P.S.: Now, take a look at our HTML. We don't.
Our Advice #1: "Don't Host Any Advertisements, Not Even Your Own."
Internet advertisements are dangerous because they consist of both images and programming. A visitor to your web site is now running software that neither he nor you have any control over. In addition to being profoundly annoying and time-wasting, advertisements are a fast and very efficient way to distribute malware.
Furthermore – "having worked so hard to get the visitor to come to your site, why on earth do you now want him to see a hyperlink that might now take him someplace else?" Especially if you have no idea where it goes?!
You shouldn't even post your own advertising on your site. Once a customer has arrived at your place of business, virtual or otherwise, he has no further need for advertisements to tell him how wonderful your company is.
P.S.: You might have noticed that this web site is "100% advertisement free."
Our Advice #2: "Don't Talk to Strangers, Even When They Talk To You."
We advise you to be quite circumspect concerning details about your business – and your personal life. Don't give information away unless you know to whom it is being furnished, exactly what is being furnished, and the true purpose why this is being done.
- The mere fact that well-known companies are holding their hands out, asking you for information, doesn't mean that you should fill those hands – even if they have engaged "professionals" to insist that you should.
You also should be circumspect about any data that you gather. If you have a legitimate business need to gather it, fully disclose this. Safeguard this information profoundly, even if it doesn't contain a credit-card number and whether or not there's a law demanding it. Never furnish or sell any information that you have gathered to anyone else, even in summary form. Strict laws are coming, and you may as well be on the right side now. (Plus, "it's the right thing to do.")
Good Business is Still Done "The Old-Fashioned Way."
Customers engage with your business, and keep coming back, because you establish and maintain a quality business relationship with them, just as you did back in the good ol' days. They discover you – not by doing a blind keyword search – by using some kind of domain-specific index, such as the Yellow Pages® or a domain-specific website/app such as OpenTable® or Yelp® or something specific to your industry. Perhaps they discover your advertisements or an article written by you in a trade publication. This ordinarily leads them to your web-site, where the initial contact begins to turn into a new customer: a new customer who has already started to learn about the company with whom he will be dealing (and so far it hasn't cost you a cent). Or maybe he picks up the phone because he wants to talk right away to a real human being.

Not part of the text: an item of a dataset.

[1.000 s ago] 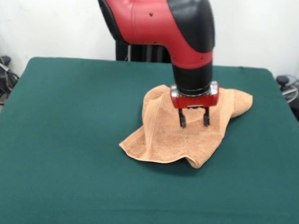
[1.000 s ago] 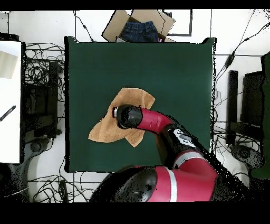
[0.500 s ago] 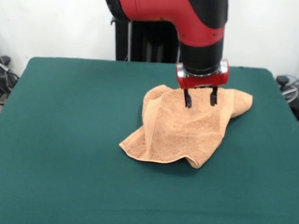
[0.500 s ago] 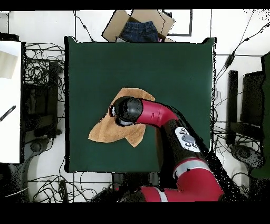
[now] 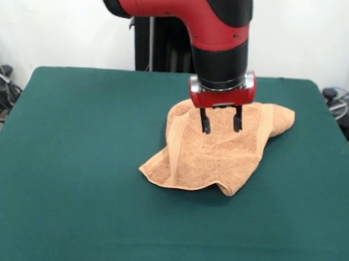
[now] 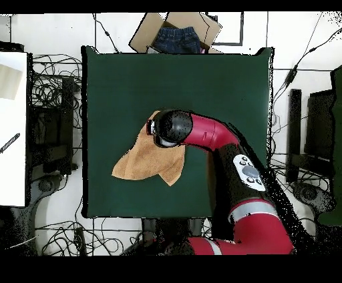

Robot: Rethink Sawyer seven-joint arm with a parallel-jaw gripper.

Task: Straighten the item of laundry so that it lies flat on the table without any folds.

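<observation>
Shifted sideways since the earlier frame, gripper (image 5: 220, 121) hangs with fingers (image 5: 205, 122) apart and empty above the towel (image 5: 211, 156), which lies crumpled directly beneath on the table (image 5: 76, 161); pinching one edge only should avoid doubling.

Rumpled towel (image 5: 213, 157) lies on the green table (image 5: 76, 161), seemingly folded.

My gripper (image 5: 220, 121) has shifted leftward in the front view since half a second ago and dropped slightly lower over the towel (image 5: 217, 152), fingers parted as before.
</observation>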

Remember: when you willingly give up data, you also give up control over how the data is used, and you lose its benefits. A potential customer who wants to see your entire product catalog – complete with wholesale(!) and retail prices – should have to engage with you first. He shouldn't be learning everything that there is to know about you, if you have no opportunity to learn anything about him or to begin the sales process. If your product lines are specialized, as most company's product lines are, such a "data dump" is comparatively useless anyway. And if your products come off a slow boat from China and are therefore identical with everyone else who shopped from the same boat, why should you enable a search-engine to anonymously direct customers to the company that's currently offering the lowest price for that effectively-commodity item?
Data is very valuable, so every use that you choose to make of it should be purposeful. Don't give the stuff away. Don't even sell it.